WHAT TO WORK ON ->
Keep images out and repeat all data exactly.

DATASET EXTRACT ->
>>>

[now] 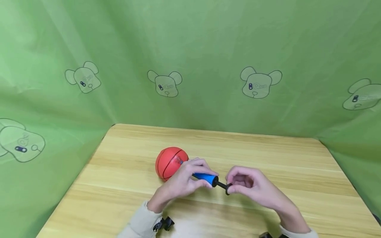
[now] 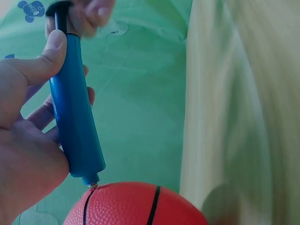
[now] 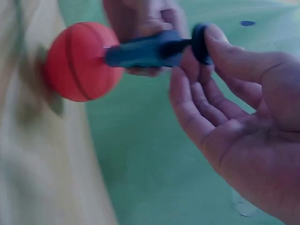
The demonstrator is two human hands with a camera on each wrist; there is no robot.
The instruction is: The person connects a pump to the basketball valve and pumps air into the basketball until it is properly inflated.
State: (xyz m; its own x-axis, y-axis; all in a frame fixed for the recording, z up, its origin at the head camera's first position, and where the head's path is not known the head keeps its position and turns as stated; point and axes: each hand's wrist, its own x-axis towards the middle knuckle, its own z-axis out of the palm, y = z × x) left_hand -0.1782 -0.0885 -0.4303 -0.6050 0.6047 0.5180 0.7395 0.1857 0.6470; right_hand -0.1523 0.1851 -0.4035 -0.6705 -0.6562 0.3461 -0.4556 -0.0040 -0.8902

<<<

THE ANSWER ->
[now] 
[now] 
[now] 
The demonstrator is two human hands with a camera on each wrist; there is no robot.
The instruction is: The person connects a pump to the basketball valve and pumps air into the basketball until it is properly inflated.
State: (xyz m; its own x-axis, y-axis; all in a frame fixed for the recording, z up, its origin at the head camera's first position, and where the head's path is not known the head keeps its position and turns as stated; point and axes: each hand's wrist, its own x-axis towards the middle knuckle, its own z-axis out of the palm, y = z × x) left_hand -0.1782 -0.0885 -0.4303 -0.6050 0.6047 0.5180 0.7395 0.1857 0.6470; right_hand -0.1523 0.1851 -0.4035 -0.6705 -0.6562 0.3461 -0.4556 -0.0040 -0.8902

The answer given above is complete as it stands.